# [Instructions for the task]
The answer is to be an exact copy of the lines below running from the line with "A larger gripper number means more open" down to the line with "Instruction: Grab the", both ends included, and nothing more.

-.-.-

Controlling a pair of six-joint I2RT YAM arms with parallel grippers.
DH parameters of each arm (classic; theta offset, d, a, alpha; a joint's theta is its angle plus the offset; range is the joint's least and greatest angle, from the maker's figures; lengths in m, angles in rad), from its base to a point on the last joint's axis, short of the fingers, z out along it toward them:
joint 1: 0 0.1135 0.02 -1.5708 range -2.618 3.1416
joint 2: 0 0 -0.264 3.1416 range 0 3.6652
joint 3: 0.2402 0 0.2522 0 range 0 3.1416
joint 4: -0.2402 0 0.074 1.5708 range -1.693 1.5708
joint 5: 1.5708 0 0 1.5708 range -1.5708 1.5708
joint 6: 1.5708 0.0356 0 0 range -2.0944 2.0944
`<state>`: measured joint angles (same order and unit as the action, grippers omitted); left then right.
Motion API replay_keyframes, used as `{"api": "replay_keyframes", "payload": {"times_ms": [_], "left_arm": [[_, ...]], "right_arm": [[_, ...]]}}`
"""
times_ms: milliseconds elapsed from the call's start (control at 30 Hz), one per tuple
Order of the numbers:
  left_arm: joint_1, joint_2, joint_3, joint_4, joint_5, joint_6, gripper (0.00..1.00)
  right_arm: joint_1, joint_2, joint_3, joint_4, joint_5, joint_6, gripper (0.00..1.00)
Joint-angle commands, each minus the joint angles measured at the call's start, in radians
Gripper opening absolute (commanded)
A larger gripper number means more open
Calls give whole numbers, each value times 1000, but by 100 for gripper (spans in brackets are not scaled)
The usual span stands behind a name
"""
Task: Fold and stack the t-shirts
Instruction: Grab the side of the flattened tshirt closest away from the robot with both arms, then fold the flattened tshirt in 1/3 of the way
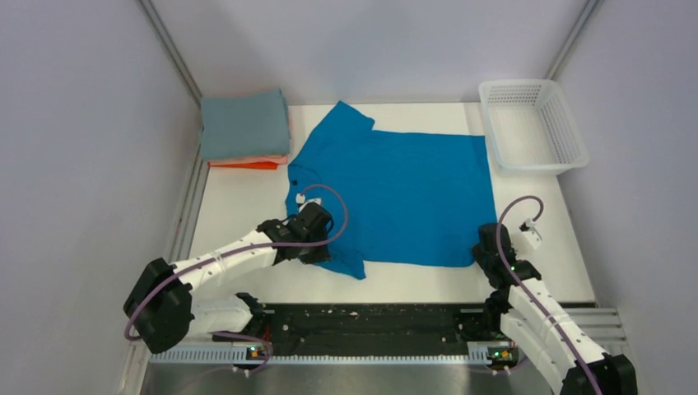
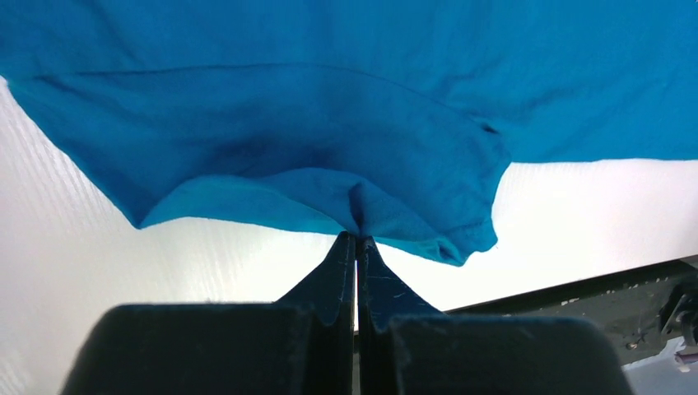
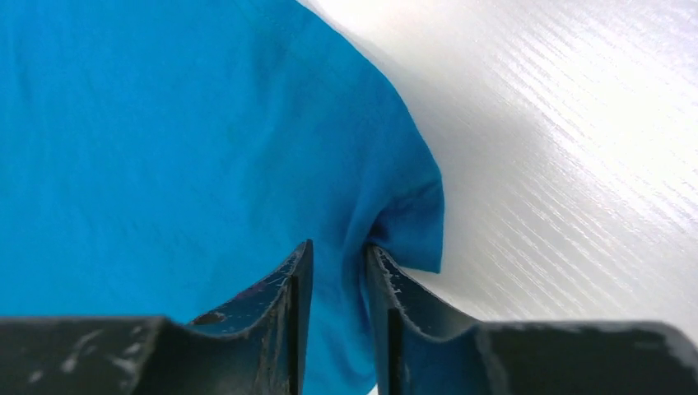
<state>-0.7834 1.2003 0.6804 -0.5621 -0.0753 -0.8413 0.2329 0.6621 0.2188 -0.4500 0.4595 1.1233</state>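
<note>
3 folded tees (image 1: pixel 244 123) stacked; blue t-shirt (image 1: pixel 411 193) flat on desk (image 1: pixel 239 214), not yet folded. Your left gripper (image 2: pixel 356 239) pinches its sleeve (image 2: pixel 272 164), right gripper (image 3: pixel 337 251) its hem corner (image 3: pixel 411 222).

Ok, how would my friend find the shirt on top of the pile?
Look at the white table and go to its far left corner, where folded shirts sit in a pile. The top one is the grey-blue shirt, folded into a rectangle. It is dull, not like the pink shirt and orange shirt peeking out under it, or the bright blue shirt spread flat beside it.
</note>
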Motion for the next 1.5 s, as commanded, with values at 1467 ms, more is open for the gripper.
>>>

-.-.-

# [Result of the exercise]
A larger gripper number means more open
Calls give whole numbers, each value times 1000, but by 100 for gripper (spans in brackets are not scaled)
The usual span stands behind a name
"""
Task: Fold and stack the t-shirts
Instruction: Grab the side of the flattened tshirt closest away from the robot with both arms, then fold the flattened tshirt in 1/3 of the way

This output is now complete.